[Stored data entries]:
■ ■ ■

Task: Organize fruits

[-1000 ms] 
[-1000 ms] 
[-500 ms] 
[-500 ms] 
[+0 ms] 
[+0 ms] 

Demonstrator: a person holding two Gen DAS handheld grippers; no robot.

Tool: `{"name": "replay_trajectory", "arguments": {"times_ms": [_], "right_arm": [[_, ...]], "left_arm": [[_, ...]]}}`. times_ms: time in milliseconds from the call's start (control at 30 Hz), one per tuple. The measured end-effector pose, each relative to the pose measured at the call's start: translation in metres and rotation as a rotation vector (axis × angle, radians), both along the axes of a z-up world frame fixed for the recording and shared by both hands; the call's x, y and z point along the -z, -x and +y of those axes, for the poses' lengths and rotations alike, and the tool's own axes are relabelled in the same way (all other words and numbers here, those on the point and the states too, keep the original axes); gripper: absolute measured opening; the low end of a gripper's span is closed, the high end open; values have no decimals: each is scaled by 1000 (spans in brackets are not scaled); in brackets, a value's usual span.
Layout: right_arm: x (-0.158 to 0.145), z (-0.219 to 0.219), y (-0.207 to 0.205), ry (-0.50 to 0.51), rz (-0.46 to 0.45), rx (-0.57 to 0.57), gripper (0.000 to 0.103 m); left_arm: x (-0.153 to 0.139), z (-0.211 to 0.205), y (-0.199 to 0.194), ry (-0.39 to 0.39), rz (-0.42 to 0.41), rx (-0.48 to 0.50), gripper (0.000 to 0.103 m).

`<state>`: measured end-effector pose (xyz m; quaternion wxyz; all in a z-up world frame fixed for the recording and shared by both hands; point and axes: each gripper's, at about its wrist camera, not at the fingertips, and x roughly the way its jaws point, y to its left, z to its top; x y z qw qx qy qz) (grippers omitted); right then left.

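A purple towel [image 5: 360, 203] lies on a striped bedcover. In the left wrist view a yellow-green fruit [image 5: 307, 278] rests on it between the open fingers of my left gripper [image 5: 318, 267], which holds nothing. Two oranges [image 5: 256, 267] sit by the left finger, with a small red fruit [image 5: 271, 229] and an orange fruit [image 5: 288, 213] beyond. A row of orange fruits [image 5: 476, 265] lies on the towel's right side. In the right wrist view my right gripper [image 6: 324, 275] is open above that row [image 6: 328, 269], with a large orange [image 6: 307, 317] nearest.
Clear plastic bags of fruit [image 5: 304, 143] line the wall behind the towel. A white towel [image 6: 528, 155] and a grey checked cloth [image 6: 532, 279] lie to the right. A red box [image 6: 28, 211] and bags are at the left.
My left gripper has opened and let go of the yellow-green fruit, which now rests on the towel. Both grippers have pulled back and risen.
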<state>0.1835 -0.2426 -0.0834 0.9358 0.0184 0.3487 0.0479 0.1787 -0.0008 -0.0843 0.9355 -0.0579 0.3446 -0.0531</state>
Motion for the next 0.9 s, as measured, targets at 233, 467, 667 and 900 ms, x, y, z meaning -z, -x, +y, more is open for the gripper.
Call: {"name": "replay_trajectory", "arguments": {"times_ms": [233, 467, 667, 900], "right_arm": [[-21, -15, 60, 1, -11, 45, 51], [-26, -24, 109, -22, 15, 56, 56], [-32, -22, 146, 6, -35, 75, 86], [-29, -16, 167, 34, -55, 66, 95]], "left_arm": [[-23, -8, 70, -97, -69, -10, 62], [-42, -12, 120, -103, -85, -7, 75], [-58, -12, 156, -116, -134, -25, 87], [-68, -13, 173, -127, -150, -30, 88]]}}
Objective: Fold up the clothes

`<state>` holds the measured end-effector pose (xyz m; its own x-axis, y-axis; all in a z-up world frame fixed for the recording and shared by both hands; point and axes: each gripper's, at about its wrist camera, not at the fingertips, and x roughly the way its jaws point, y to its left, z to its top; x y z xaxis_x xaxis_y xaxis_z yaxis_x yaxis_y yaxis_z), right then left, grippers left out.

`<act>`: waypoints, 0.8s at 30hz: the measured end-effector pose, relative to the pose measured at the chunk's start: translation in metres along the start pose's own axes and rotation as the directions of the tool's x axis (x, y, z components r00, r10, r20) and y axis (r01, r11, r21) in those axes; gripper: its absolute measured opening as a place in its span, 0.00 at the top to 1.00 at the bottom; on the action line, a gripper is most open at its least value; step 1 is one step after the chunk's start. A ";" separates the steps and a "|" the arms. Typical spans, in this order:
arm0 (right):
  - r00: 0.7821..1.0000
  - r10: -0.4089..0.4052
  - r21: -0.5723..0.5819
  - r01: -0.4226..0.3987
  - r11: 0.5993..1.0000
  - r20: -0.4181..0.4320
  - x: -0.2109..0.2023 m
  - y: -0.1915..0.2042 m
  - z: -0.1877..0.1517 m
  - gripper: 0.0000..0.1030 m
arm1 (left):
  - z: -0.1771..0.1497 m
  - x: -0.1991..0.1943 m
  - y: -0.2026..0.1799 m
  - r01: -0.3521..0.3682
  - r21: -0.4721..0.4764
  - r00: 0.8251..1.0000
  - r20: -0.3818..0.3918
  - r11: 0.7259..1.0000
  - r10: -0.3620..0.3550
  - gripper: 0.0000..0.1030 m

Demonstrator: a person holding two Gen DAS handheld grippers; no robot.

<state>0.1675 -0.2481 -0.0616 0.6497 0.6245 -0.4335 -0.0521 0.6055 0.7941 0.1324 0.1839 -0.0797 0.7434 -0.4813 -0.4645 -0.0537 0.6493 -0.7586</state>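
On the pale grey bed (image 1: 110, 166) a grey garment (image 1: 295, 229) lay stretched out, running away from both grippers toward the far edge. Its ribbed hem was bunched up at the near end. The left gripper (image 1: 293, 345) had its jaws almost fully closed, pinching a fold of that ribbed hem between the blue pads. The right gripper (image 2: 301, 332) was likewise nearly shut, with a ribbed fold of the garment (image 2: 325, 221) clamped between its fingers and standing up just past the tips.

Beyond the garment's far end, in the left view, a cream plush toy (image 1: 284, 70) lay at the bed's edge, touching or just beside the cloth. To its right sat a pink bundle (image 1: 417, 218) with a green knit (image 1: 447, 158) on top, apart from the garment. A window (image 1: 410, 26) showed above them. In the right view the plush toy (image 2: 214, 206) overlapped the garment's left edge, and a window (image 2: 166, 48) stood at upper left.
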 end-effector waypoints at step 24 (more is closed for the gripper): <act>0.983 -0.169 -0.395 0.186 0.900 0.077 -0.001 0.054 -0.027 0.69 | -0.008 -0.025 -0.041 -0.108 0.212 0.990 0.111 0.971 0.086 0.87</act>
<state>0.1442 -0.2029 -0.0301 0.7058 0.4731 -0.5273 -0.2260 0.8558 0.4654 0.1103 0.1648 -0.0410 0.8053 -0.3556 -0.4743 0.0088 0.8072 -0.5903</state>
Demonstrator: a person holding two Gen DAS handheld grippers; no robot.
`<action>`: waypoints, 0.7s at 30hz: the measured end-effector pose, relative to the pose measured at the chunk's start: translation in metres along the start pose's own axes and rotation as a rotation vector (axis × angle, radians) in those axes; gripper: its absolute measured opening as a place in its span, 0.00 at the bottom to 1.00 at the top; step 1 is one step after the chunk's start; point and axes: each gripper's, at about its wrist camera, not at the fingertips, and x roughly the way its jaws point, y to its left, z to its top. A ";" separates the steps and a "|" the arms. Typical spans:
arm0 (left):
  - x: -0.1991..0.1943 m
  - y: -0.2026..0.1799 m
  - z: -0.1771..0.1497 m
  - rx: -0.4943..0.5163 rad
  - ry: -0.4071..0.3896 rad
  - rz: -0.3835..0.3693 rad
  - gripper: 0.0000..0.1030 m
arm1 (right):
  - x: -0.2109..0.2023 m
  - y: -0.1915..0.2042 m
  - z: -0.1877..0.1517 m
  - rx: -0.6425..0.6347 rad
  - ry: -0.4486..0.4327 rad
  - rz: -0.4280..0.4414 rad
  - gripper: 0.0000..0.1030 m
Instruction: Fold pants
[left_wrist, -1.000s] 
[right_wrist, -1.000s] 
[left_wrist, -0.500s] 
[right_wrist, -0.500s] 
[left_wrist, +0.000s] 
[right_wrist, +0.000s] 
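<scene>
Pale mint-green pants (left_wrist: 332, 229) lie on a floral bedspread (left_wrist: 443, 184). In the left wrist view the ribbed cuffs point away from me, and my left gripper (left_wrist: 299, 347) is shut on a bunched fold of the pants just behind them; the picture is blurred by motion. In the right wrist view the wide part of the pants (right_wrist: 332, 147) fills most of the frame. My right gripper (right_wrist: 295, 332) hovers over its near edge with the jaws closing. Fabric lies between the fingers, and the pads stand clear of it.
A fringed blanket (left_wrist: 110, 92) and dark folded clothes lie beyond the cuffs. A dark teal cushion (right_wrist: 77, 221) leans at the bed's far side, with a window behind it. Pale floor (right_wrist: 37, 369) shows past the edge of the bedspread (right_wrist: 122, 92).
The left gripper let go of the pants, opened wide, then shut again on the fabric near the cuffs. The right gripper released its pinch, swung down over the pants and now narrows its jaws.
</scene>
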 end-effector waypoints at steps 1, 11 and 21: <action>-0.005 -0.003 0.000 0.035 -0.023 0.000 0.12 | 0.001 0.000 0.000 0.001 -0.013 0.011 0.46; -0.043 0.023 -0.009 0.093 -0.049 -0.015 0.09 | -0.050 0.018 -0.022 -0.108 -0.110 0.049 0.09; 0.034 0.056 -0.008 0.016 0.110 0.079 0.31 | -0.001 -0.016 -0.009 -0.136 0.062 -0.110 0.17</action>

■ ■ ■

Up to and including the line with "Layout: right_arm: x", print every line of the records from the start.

Task: Organize fruits

[-1000 ms] 
[-1000 ms] 
[-500 ms] 
[-500 ms] 
[+0 ms] 
[+0 ms] 

Demonstrator: a person holding two Gen DAS handheld grippers; no robot.

Tool: `{"name": "replay_trajectory", "arguments": {"times_ms": [_], "right_arm": [[_, ...]], "left_arm": [[_, ...]]}}`. times_ms: time in milliseconds from the call's start (control at 30 Hz), one per tuple. The measured end-effector pose, each relative to the pose measured at the call's start: translation in metres and rotation as a rotation vector (axis × angle, radians), both along the axes of a z-up world frame fixed for the recording and shared by both hands; the call's x, y and z point along the -z, -x and +y of those axes, for the poses' lengths and rotations alike, and the tool's own axes are relabelled in the same way (all other words and numbers here, those on the point and the states too, keep the original axes); gripper: absolute measured opening; the low end of a gripper's span is closed, the high end open; values have no decimals: each is scaled by 1000 (spans in brackets are not scaled); in brackets, a value's usual span.
Layout: right_arm: x (-0.158 to 0.145), z (-0.219 to 0.219), y (-0.207 to 0.205), ry (-0.50 to 0.51), rz (-0.46 to 0.45), rx (-0.57 to 0.57), gripper (0.000 to 0.103 m); left_arm: x (-0.153 to 0.139), z (-0.211 to 0.205), y (-0.199 to 0.194), ry (-0.39 to 0.39), rz (-0.42 to 0.41), rx (-0.48 to 0.50), gripper (0.000 to 0.103 m).

This exercise requires no further response.